On the show this week we look at the continued effort to shutdown the whistle-blowing website, WikiLeaks and incarcerate its founder, Julian Assange. We also have a report on a news upstart in China with international ambitions.
We start the show this week with a multi-faceted media story that has generated myriad news strands and angles but also legal complications. At the centre of it all is WikiLeaks founder Julian Assange. He has become the human face in an information war that has left free speech activists on one side and cagey politicians on the other. The fight has drawn in some unlikely participants, from credit card companies to Swedish lawyers.
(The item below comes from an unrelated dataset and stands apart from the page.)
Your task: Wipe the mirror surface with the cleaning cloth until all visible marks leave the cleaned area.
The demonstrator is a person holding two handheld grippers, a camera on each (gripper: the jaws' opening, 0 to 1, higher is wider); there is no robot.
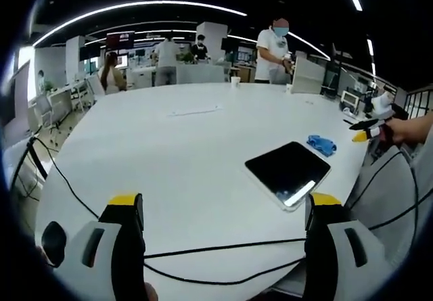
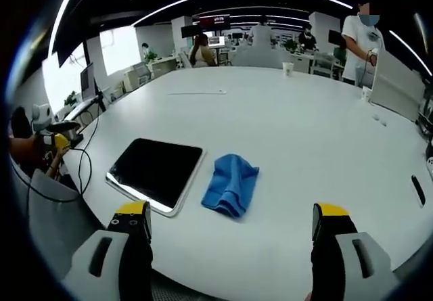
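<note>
cloth (image 2: 231, 184) beside mirror (image 2: 155, 172), on table (image 2: 304, 132)

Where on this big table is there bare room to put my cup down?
Most of the table is bare: the stretch right of the blue cloth, and the middle beyond the mirror. It is crowded only where mirror and cloth lie close together, and by the cables at the near edge.

The mirror (image 2: 157, 172) was glossy and dark, its surface catching a bright light streak; the blue cloth (image 2: 231, 184) looked soft and rumpled; the white tabletop (image 2: 298, 139) was smooth and matt.
</note>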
It is uncharted waters for the media - some had to report the story while defending their coverage. It is an uncertain future for politicians who are desperately trying to shut down the website while putting out diplomatic fires across the globe. It is a moral dilemma for those who question the right to information over the danger of too much information. It is a lot of things, but mostly - it is a fascinating story!
Quick hits from the media world: evidence of electoral fraud and voter intimidation in Egypt surface on new media websites as much of the mainstream media were locked out of the story; the Pakistan Federal Union of Journalists calls for better safety equipment and training for journalists, as well as life insurance policies for them as Pakistan has become the most dangerous country to report from in 2010; Britain's media gets the blame for the England's unsuccessful bid to host the 2018 Football World Cup; and French media gets accused by Cote d'Ivoire's media of trying to destabilise the West African country.
Why would a country spend $7bn on forming a new news channel that does not even broadcast locally? It seems absurd but when you consider the country in question is China, and the channel's modus operandi is to rehabilitate its image, it makes a little more sense. It is called CNC World and began broadcasting in July. Editors there describe their mission as "grabbing the megaphone" and aim to neutralise all the negative coverage China gets in the international media. But there is already a steady stream of news output coming from China so is this new initiative nuanced enough to have an impact with a global audience? With channels like the BBC, CNN and Al Jazeera consuming so much international airtime, is there enough room for one more? And how receptive will a global audience be to a news channel beaming out of a country that is notorious for controlling the news agenda? All questions the Listening Post's Meenakshi Ravi tries to answer.
And finally, the WikiLeaks saga is a hard story to get your head around. There are numerous leaders mentioned in thousands of diplomatic cables over an extended period of time. Sometimes the best way to understand it all is to leave it up to the satirists. The guys at Taiwan's Next Media Animation did a pretty good job, so we made it our Internet Video of the Week. We hope you enjoy the show.
This episode of the Listening Post aired from Friday, December 10, 2010.